[Web-SIG] So what's missing?

Sun Oct 26 17:39:45 EST 2003

On Sunday, October 26, 2003, at 07:24 AM, John J Lee wrote:
>> c) This doesn't have to effect backward compatibility anyway.  We can
>> leave HTTPBasicAuthHandler in there (deprecated), but also fold it's
>> functionality into HTTPHandler.  HTTPBasicAuthHandler doesn't require
>> that HTTPHandler *not* handle authentication.
>
> Well, it does if you do something important in your auth handler that
> never gets called because HTTPHandler has decided it knows best when it
> comes to 40x.  But like you say, there's probably not much important 
> that
> you could do since password management is already abstracted out.

Essentially we'd just move HTTPBasicAuthHandler.http_error_401 into 
HTTPHandler.  You could still override it, and HTTPBasicAuthHandler 
would still override it (and somewhat differently, because 
HTTPHandler.http_error_401 should handle both basic and digest auth).  
It's a pretty small change, really.

>>> Anyway, it may or may not be the perfect system, but I'm not 
>>> convinced
>>> it needs changing.  Can you give a specific example of where having 
>>> lots
>>> of handlers becomes oppressive?
>>
>> The documentation is certainly a problem (e.g., the
>> HTTPBasicAuthHandler page), though it could be organized differently
>> without changing the code.  It's definitely ravioli code
>> (http://c2.com/cgi/wiki?RavioliCode), with all that entails -- IMHO
>> it's hard to document ravioli code well.  (It's not so important how
>> things are structured internally, but currently urllib2 also exposes
>> that complex class structure)
>
> It's pretty simple conceptually: OpenerDirector asks all the handlers 
> if
> they want to handle, not handle, or abort a response.  It does the same
> for errors.  Most of the handlers' functions are self-explanatory from
> their class names (OK, I guessed CacheFTPHandler wrong, but it was 
> 50-50
> :-).  I wouldn't call that ravioli.

It might work conceptually internally, and probably big internal 
changes aren't necessary.  But it doesn't work conceptually for the 
programmer that has a task-oriented desire.  The programmer starting to 
use urllib2 doesn't want to understand a framework of handlers, they 
want to get something off the net.  urlopen() is the only easy way to 
do that in urllib2, everything else requires a lot more thinking.  And 
urlopen() isn't very featureful.

> I'm still waiting for that example.

I thought I gave examples: documentation, proliferation of classes, 
non-orthogonality of features (e.g., HTTPS vs.
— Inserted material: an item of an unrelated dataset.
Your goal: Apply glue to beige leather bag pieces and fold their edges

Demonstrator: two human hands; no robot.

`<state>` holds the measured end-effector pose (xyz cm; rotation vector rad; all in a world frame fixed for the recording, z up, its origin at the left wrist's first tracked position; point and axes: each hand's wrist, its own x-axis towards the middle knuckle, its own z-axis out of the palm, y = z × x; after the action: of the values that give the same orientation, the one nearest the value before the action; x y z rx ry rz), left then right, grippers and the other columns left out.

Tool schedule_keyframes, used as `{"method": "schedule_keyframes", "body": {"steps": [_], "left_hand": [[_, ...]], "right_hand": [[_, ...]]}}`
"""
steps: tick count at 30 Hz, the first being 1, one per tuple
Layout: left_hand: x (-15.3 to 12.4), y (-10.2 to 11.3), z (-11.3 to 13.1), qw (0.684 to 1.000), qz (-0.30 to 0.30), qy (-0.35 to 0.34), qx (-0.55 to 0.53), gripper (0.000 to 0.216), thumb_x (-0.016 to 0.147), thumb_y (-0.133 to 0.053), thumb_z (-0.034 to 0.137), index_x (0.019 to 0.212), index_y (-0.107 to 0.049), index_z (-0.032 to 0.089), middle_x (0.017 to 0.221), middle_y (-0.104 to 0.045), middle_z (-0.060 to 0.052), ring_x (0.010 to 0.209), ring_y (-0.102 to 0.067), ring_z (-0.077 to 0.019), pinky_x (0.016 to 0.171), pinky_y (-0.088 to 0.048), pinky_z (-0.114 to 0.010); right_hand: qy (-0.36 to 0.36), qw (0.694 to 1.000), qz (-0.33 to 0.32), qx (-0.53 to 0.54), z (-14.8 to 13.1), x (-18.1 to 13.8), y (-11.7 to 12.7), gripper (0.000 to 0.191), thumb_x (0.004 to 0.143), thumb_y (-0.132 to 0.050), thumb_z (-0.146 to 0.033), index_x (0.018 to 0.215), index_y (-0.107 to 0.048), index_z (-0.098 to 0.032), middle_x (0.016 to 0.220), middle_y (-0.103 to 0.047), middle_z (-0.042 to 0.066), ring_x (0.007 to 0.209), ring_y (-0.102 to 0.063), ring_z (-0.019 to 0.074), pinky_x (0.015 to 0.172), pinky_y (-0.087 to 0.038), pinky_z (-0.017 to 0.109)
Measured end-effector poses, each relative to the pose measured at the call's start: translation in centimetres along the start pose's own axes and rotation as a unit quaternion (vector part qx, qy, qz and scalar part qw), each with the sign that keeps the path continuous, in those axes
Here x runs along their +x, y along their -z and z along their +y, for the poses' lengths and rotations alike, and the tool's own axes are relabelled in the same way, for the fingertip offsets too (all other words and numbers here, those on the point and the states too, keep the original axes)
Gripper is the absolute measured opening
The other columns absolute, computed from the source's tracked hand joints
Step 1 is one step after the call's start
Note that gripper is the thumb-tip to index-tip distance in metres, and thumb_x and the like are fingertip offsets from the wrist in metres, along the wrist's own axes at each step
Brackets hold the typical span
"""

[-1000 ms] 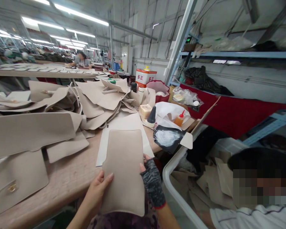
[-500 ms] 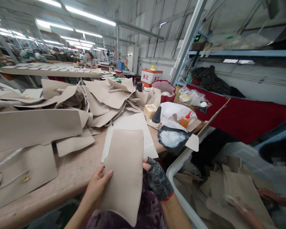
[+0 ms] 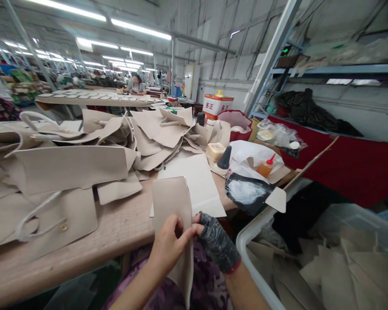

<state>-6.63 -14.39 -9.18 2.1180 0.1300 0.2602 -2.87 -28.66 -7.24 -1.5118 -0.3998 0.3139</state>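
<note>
While both hands meet at the near edge of the worktop [image 3: 110, 228], they hold one beige panel [image 3: 171, 200] upright between them, turned almost edge-on. Left hand [image 3: 170, 245] is bare, fingers [image 3: 176, 226] curled over the panel's near face with the thumb pressed against its right edge. Right hand [image 3: 218, 243] wears a dark fingerless glove; its fingertips pinch the same right edge, touching the left thumb. Panel's lower part hangs below the worktop edge over a purple patterned lap [image 3: 210, 284].

Just far of the panel lies a white sheet [image 3: 198, 183] flat on the worktop. Left and far-left is a heap of beige cut pieces [image 3: 71, 165], some with gold clasps and loop handles. Right of the sheet: a black cone-tip bottle [image 3: 224, 158], a yellowish block [image 3: 216, 150], an orange squeeze bottle [image 3: 265, 168] with red tip, a black tray [image 3: 247, 191] smeared white. A red-and-white tin [image 3: 217, 105] stands far behind.

Near right, a grey bin [image 3: 248, 234] holds more beige offcuts. Red-fronted shelving [image 3: 342, 159] runs along the right. Far back a person [image 3: 136, 84] sits at another long worktop.
</note>
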Motion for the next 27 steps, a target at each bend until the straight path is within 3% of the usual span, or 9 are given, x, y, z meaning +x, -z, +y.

HTTP isn't orthogonal to 
authentication).
>
>> Also urlopen is not really extensible.  You can't tell urlopen to use
>
> Not directly, no.  You have to do it via build_opener, or via
> OpenerDirector itself (or another class.  That's probably not ideal: 
> what
> did you have in mind instead?

Maybe keyword arguments that get passed to the handlers.  E.g.:

urlopen('http://whatever.com',
     username='bob',
     password='secret',
     postFields={...},
     postFiles={'image': ('test.jpg', '... image body ...')},
     addHeaders={'User-Agent': 'superbot 3000'})
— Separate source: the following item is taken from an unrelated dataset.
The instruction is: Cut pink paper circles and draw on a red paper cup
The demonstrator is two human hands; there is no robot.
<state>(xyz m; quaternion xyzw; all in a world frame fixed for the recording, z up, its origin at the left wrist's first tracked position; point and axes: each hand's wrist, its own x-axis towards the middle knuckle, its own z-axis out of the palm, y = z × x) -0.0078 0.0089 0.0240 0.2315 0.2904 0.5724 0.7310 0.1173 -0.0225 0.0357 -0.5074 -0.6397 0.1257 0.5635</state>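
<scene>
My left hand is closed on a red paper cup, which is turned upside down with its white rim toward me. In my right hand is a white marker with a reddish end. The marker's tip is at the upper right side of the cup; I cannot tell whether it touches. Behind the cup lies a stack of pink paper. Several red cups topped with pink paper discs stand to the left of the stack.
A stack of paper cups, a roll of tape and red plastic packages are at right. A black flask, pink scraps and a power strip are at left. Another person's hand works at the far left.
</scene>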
It could get a little out of hand with all the protocols and all the 
features, but I can't think of a better way to do it.  And I think the 
features would still be easier to document even when urlopen() took all 
sorts of funny options, than they are when there's separate handlers.  
But maybe urllib2 just needs better documentation with useful examples; 
that signature is pretty hairy.  But it's still easier to read and 
write than any OO-based system.  I'm concerned about the external ease 
of use, not the internal conceptual integrity.

>> authentication information (and it doesn't obey browser URL
>> conventions, like http://user:password@domain/).
>
> What is that convention?  Is it standardised in an RFC?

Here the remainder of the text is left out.